Mentoring Dinner on July 25

by invitation only

6:00 - 8:00 pm   Dinner sponsored by NVIDIA

The dinner event is an opportunity to meet other female computer vision researchers. Poster presenters will be matched with senior computer vision researchers to share experience and career advice. Invitees will receive an e-mail and be asked to confirm attendance.

*Note that the dinner takes place the evening before the main workshop day.*


Dinner speakers

Andrea Frome (Clarifai)

Dr. Andrea Frome earned her Ph.D. in Computer Science and Machine Learning in Jitendra Malik’s lab at UC Berkeley in 2007. Since then, her work in computer vision and machine learning has included: leading the visual recognition team within Street View which is especially known for its work blurring faces and license plates; as a member of the Google Brain team, developing DeViSE for combining visual recognition with word embeddings and applying an attention RNN to fine-grained classification; and work on systems for Hillary for America at campaign headquarters for identity resolution and automatically reading canvassing surveys to reduce data entry. In January 2017, she joined Clarifai as Director of Research. Her non-work pursuits include doing volunteer work for flippable.org, studying flying trapeze, and learning Argentine Tango.

Shalini De Mello (NVIDIA)

Shalini De Mello is a Senior Research Scientist at NVIDIA Research since March 2013. Her research interests are in computer vision and machine learning for human-computer interaction and smart interfaces. Her work includes NVIDIA’s shipping products for hand gesture recognition, face detection, video stabilization and GPU-optimized libraries for the development for computer vision applications on mobile platforms. She received doctoral and master’s degrees in Electrical and Computer Engineering from the University of Texas at Austin in 2008 and 2004, respectively.

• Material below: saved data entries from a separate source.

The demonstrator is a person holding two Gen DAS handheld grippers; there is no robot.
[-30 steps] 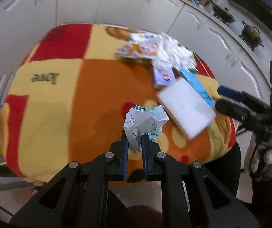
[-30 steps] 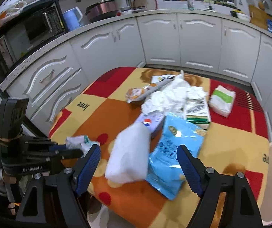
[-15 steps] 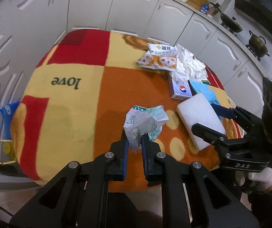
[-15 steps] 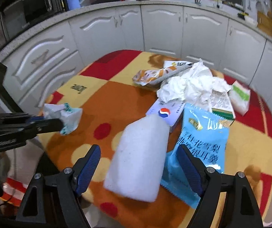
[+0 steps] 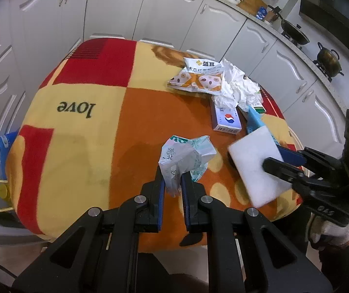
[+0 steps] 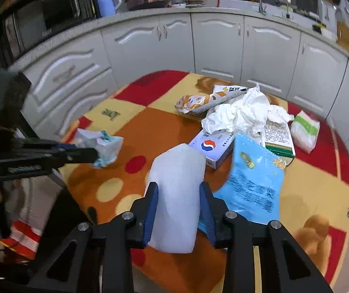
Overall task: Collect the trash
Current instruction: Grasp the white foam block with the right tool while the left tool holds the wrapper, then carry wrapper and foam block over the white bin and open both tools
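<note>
While the left hand-held gripper (image 5: 173,183) pinches a crumpled green-and-white wrapper (image 5: 186,156) at lower centre of its view, the right hand-held gripper (image 6: 178,205) has its blue fingers (image 6: 151,202) pressed on either side of a white foam block (image 6: 176,195) low in the right wrist frame. Both sit over the patterned tabletop (image 5: 81,127). Toward the upper right of the left view lie a snack packet (image 5: 198,78), crumpled tissue (image 5: 235,85) and a small Pepsi-logo box (image 5: 225,119); a blue pouch (image 6: 254,180) lies just beside the foam block.
</note>
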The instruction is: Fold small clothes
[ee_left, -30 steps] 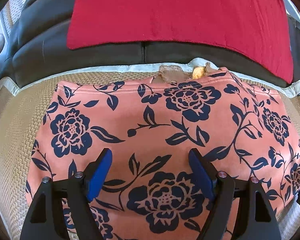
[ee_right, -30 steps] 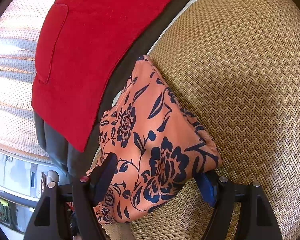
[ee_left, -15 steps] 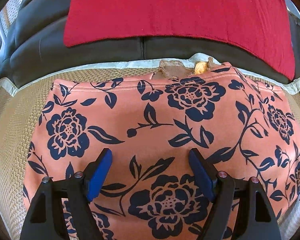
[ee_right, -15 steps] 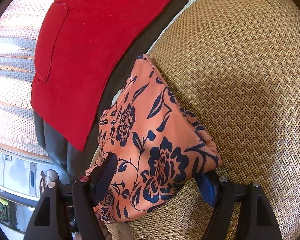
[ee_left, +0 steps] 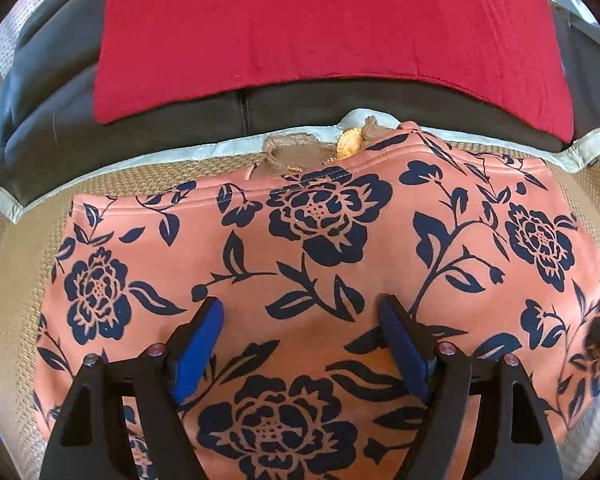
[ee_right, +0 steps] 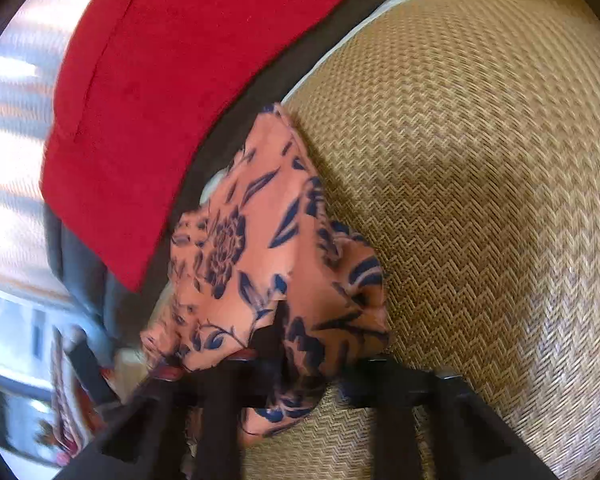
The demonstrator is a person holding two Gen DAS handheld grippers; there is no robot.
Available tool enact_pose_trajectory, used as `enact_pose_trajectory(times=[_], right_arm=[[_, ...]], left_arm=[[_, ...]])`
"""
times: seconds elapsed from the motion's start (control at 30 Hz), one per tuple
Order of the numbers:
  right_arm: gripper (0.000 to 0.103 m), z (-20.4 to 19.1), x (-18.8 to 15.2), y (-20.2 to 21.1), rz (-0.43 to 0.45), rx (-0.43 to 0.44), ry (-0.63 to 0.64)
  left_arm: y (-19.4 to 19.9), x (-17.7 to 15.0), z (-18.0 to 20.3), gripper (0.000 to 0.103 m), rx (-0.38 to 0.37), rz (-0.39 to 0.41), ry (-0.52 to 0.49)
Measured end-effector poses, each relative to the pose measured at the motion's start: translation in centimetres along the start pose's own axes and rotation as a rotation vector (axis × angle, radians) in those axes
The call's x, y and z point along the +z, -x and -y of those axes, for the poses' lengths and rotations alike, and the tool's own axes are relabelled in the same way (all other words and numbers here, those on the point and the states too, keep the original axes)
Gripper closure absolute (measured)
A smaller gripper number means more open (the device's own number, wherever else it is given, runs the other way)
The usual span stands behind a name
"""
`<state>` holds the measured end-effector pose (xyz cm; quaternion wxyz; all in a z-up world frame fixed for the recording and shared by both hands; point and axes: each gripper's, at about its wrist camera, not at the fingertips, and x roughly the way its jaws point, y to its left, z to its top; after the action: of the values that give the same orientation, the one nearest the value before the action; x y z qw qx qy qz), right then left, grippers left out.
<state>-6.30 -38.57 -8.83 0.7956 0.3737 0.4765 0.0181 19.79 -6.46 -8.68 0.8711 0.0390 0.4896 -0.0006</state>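
Garment: we see a salmon-pink garment printed with navy flowers and leaves [ee_left: 300, 240] lying spread on the woven tan mat [ee_left: 16, 264], its stitched far hem running close to the mat's pale bound edge.

Garment, right view: the same floral cloth [ee_right: 260, 256] is bunched and lifted at its near corner, with folds rising off the woven mat [ee_right: 480, 200]; this picture is blurred.

Left gripper: our left gripper [ee_left: 300, 312] hangs over the near middle of the cloth, its two blue-padded fingers [ee_left: 198, 344] spread wide apart with nothing pinched between them; whether the tips touch the fabric we cannot tell.

Right gripper: our right gripper [ee_right: 284, 344] has just been closing, and its black fingers are now pressed together on the near corner of the floral garment, the cloth gathered and draped around them.

Far side: a red rectangular fabric cover [ee_left: 332, 28] lies over a dark grey cushioned backrest [ee_left: 100, 136], beyond the mat's far edge.

Small items: at the far hem, just past the cloth, we see a crumpled brown scrap [ee_left: 292, 152] and beside it, to the right, a small round orange piece with a ridged rim [ee_left: 350, 142], both partly hidden by the garment.

Far right of left view: a dark shape at the cloth's right edge is too small to make out.
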Motion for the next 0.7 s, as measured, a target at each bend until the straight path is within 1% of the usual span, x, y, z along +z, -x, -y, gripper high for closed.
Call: enact_pose_trajectory(times=[0.03, 0.07, 0.13, 0.17, 0.2, 0.23, 0.27, 0.3, 0.33, 0.37, 0.4, 0.43, 0.5, 0.57, 0.6, 0.67, 0.7], right_arm=[[0.092, -1.9, -0.3, 1.3, 0.049, -0.049, 0.099], [0.092, -3.3, -0.7, 2.4, 0.091, -0.081, 0.165], [0.093, -5.9, -1.8, 4.3, 0.163, -0.120, 0.279], [0.093, -6.1, -2.0, 4.3, 0.170, -0.134, 0.294], [0.092, -5.8, -2.1, 3.6, 0.163, -0.169, 0.308], [0.087, -5.0, -2.0, 2.2, 0.130, -0.200, 0.301], [0.086, -2.8, -1.6, 0.2, 0.043, -0.185, 0.230], [0.078, -1.2, -1.3, -0.5, -0.016, -0.137, 0.157], [0.075, 0.0, -1.2, 0.1, 0.007, -0.052, 0.107], [0.067, 0.7, -1.0, 0.9, 0.022, -0.013, 0.077], [0.039, 1.1, -0.8, 1.4, 0.030, -0.001, 0.066], [0.029, 1.7, -0.5, 2.5, 0.057, 0.023, 0.046], [0.029, 2.2, 0.6, 3.5, 0.071, 0.051, 0.046], [0.029, 2.6, 2.5, 3.6, 0.055, 0.084, 0.049], [0.029, 2.6, 3.5, 3.2, 0.039, 0.111, 0.054], [0.029, 2.1, 6.2, 1.0, -0.037, 0.155, 0.082], [0.029, 1.9, 7.0, 0.4, -0.045, 0.147, 0.090]], left_arm=[[0.3, 0.1, -0.1, 0.023, 0.014, 0.001, -0.009], [0.8, 0.1, -0.3, 0.023, 0.020, 0.011, -0.005], [1.7, 0.2, -0.6, 0.023, 0.013, 0.046, 0.017], [1.9, 0.1, -0.4, 0.023, 0.015, 0.059, 0.015], [1.8, 0.0, -0.3, 0.023, 0.016, 0.057, 0.004], [0.8, -0.2, 0.5, 0.023, 0.021, 0.024, -0.032], [0.3, -0.3, 0.9, 0.023, 0.045, 0.014, -0.052], [0.3, -0.4, 1.0, 0.023, 0.062, 0.031, -0.059], [0.2, -0.3, 0.9, 0.023, 0.060, 0.029, -0.056], [0.1, -0.1, 0.6, 0.023, 0.049, 0.020, -0.041], [-0.1, 0.0, 0.4, 0.022, 0.049, 0.018, -0.032], [0.0, -0.1, 0.6, 0.022, 0.053, 0.019, -0.030], [0.0, -0.4, 0.7, 0.022, 0.065, 0.030, -0.035], [0.0, -0.5, 0.8, 0.022, 0.074, 0.037, -0.036], [0.0, -0.5, 0.9, 0.022, 0.074, 0.038, -0.035], [-0.1, -0.8, 1.0, 0.022, 0.070, 0.036, -0.027], [-0.2, -0.9, 0.9, 0.022, 0.069, 0.035, -0.027]])
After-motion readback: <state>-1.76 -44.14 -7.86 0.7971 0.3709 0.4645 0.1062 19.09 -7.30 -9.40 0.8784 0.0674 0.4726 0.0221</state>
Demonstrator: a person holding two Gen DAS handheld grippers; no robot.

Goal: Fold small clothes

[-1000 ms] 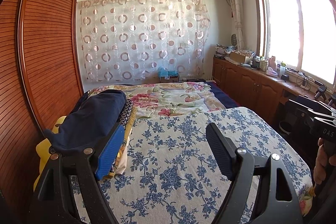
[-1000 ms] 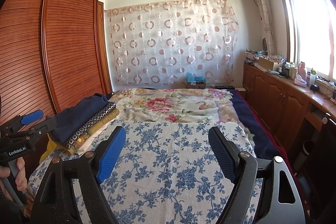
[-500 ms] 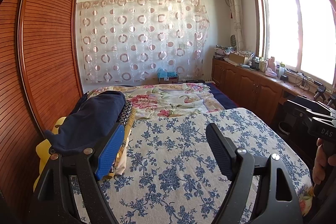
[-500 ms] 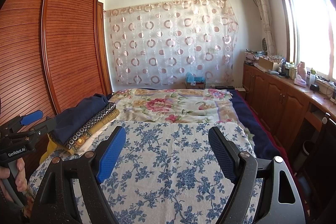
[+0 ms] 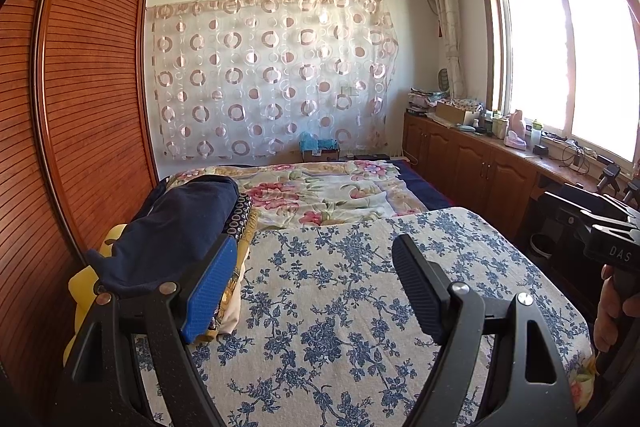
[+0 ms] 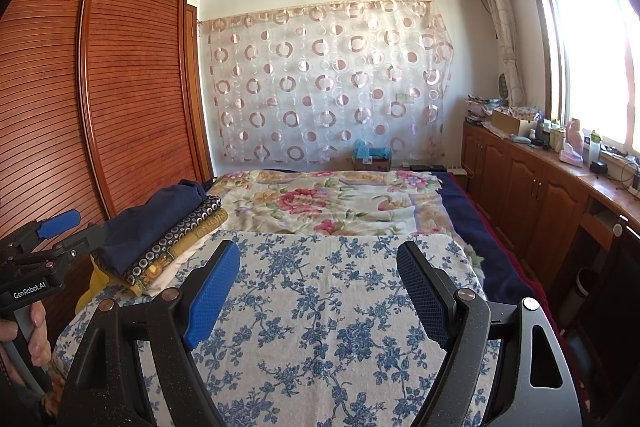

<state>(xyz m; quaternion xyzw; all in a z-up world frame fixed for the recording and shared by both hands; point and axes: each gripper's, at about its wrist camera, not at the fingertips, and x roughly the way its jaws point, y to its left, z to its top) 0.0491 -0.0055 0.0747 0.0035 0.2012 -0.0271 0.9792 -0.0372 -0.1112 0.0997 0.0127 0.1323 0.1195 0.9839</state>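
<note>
Both grippers hover above the bed, and neither holds anything. The left gripper point(image 5: 312, 283) has its jaws spread wide, with only the blue-flowered cloth point(image 5: 340, 307) showing between them. The right gripper point(image 6: 320, 291) is spread just as wide over the same cloth, nearer the bed's right edge.

The small clothes sit in a stack of clothes point(image 5: 184, 227) at the left edge of the bed, against the wooden wardrobe point(image 5: 80, 107). A dark navy piece lies on top, a dotted dark piece and a mustard patterned piece lie under it, and something yellow is at the bottom. From the right wrist view the same stack point(image 6: 160, 235) shows neat layered edges, so these pieces look already folded.

No loose garment lies on the flowered cloth in front of the grippers. My reading is that this is a pause between items: either a finished piece has been set on the stack or the work has not begun. The next move calls for fetching an unfolded piece, none of which is in view, and laying it flat on the cloth between the grippers.
</note>
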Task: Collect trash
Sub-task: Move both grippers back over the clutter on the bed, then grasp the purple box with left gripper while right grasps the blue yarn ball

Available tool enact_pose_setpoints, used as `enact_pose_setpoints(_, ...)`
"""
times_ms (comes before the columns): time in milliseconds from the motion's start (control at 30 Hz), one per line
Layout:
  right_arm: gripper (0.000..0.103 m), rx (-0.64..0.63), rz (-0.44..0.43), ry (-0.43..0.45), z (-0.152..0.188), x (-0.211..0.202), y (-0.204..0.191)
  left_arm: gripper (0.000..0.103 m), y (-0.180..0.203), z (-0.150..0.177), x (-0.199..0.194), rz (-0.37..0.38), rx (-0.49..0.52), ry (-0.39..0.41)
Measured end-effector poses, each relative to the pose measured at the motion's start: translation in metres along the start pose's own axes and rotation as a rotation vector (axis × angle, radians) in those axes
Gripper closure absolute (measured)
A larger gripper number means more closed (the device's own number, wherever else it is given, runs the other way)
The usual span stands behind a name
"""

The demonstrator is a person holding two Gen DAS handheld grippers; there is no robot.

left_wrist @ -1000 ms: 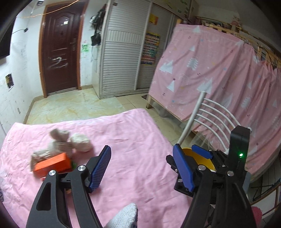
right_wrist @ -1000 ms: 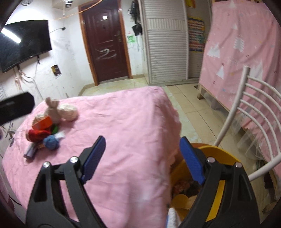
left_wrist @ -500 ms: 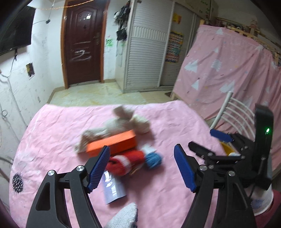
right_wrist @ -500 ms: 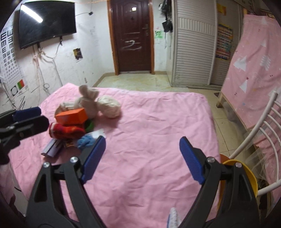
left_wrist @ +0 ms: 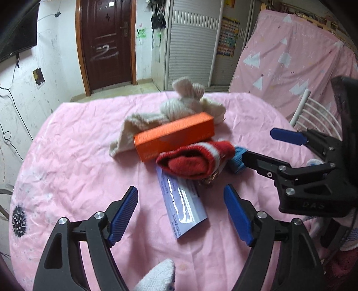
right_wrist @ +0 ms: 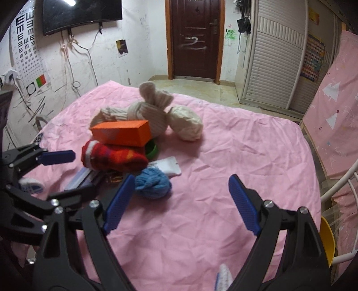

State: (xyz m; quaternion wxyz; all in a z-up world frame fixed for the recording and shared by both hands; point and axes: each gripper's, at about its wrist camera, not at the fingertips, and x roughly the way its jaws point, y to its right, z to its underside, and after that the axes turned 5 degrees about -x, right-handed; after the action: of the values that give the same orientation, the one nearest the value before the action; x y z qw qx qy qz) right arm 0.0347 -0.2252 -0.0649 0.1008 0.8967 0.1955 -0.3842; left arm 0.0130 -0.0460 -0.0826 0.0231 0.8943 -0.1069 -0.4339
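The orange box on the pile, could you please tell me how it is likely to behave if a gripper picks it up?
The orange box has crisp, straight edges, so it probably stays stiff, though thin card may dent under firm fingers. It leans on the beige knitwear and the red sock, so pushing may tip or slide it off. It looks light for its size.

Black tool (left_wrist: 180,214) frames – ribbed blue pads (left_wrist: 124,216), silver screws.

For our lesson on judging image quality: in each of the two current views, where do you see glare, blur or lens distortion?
Left wrist view: white glare streaks on the glossy lilac flat packet; the red-and-white knitted sock looks slightly smeared; door frame and wardrobe bow from the fisheye. Right wrist view: the wall-mounted black television reflects a bright light strip; the blue knitted sock ball is soft-edged; dark vignette in the corners.
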Motion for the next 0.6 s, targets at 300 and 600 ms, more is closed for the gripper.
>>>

Olga Russakovsky (Princeton University)

Olga Russakovsky is an Assistant Professor of Computer Science at Princeton University. She completed her PhD in Computer Science at Stanford University in August 2015 and her postdoc at the Robotics Institute of Carnegie Mellon University in June 2017. Her research is in computer vision, closely integrated with machine learning and human-computer interaction. Her work was featured in the New York Times and MIT Technology Review. She served as a Senior Program Committee member for WACV’16 (and CVPR’18 soon), led the ImageNet Large Scale Visual Recognition Challenge effort for two years, was the Publicity and Press chair at CVPR’16, and organized multiple workshops and tutorials on large-scale recognition at premier computer vision conferences ICCV’13, ECCV’14, CVPR’15, ICCV’15, CVPR’16, ECCV’16 and CVPR’17. In addition, she was the co-founder and director of the Stanford AI Laboratory’s outreach camp SAILORS (featured in Wired and published in SIGCSE’16) which educates high school girls about AI, and is the co-founder and board member of the AI4ALL foundation dedicated to cultivating a diverse group of future AI leaders.